One such example comes from psychologist Alison Gopnik. Eyler draws on her learning theories on children and adults. In her 1996 article, The Scientist as Child, Gopnik likens the innate learning methods found in humans from birth to the empirical methods used in science:
Science may be successful largely because it exploits powerful and flexible cognitive devices that were designed by evolution to facilitate learning in young children.
Gopnik, A. (1996). The Scientist as Child. Philosophy of Science,63(4), 485-514. Retrieved from http://www.jstor.org/stable/188064
This view inverts the traditional notion that children can be taught science, asserting instead that scientists, in some ways, are merely adult practitioners of childlike curiosity. On this view, scientists, children, and everyone else are, to varying degrees, indebted to evolution for their investigative prowess.
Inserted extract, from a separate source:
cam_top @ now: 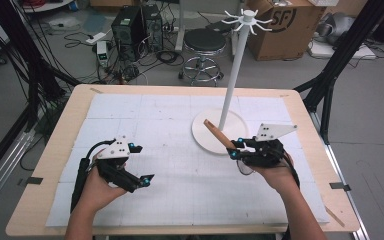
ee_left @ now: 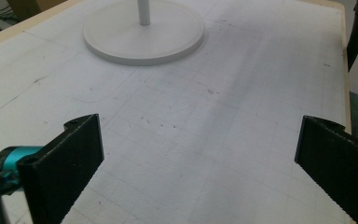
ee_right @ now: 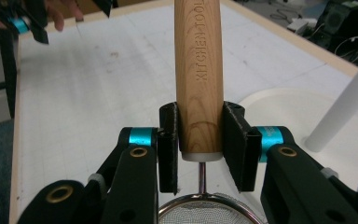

Eyler writes:
The building blocks of human learning are put into place when we are very young and continue to influence the way we make sense of the world throughout our lives.
(Eyler, 9)
Yet, this prowess fades somewhat after childhood. As Gopnik explains in this interview, four-year-olds are better at sussing out unexpected solutions than young adults. She suggests, therefore, rather than making preschools more academic, we should be making the academy more like preschool.
Eyler suggests the learning disparity between young children and older ones is due to the loss of curiosity, the subject of chapter two. Would Gopnik’s prescription forestall the ebb of youthful curiosity? Perhaps we’ll find out.
The challenge, a challenge, is how not to squander the students’ remaining natural curiosity in Tackling a Wicked Problem and how to restore what’s already lost.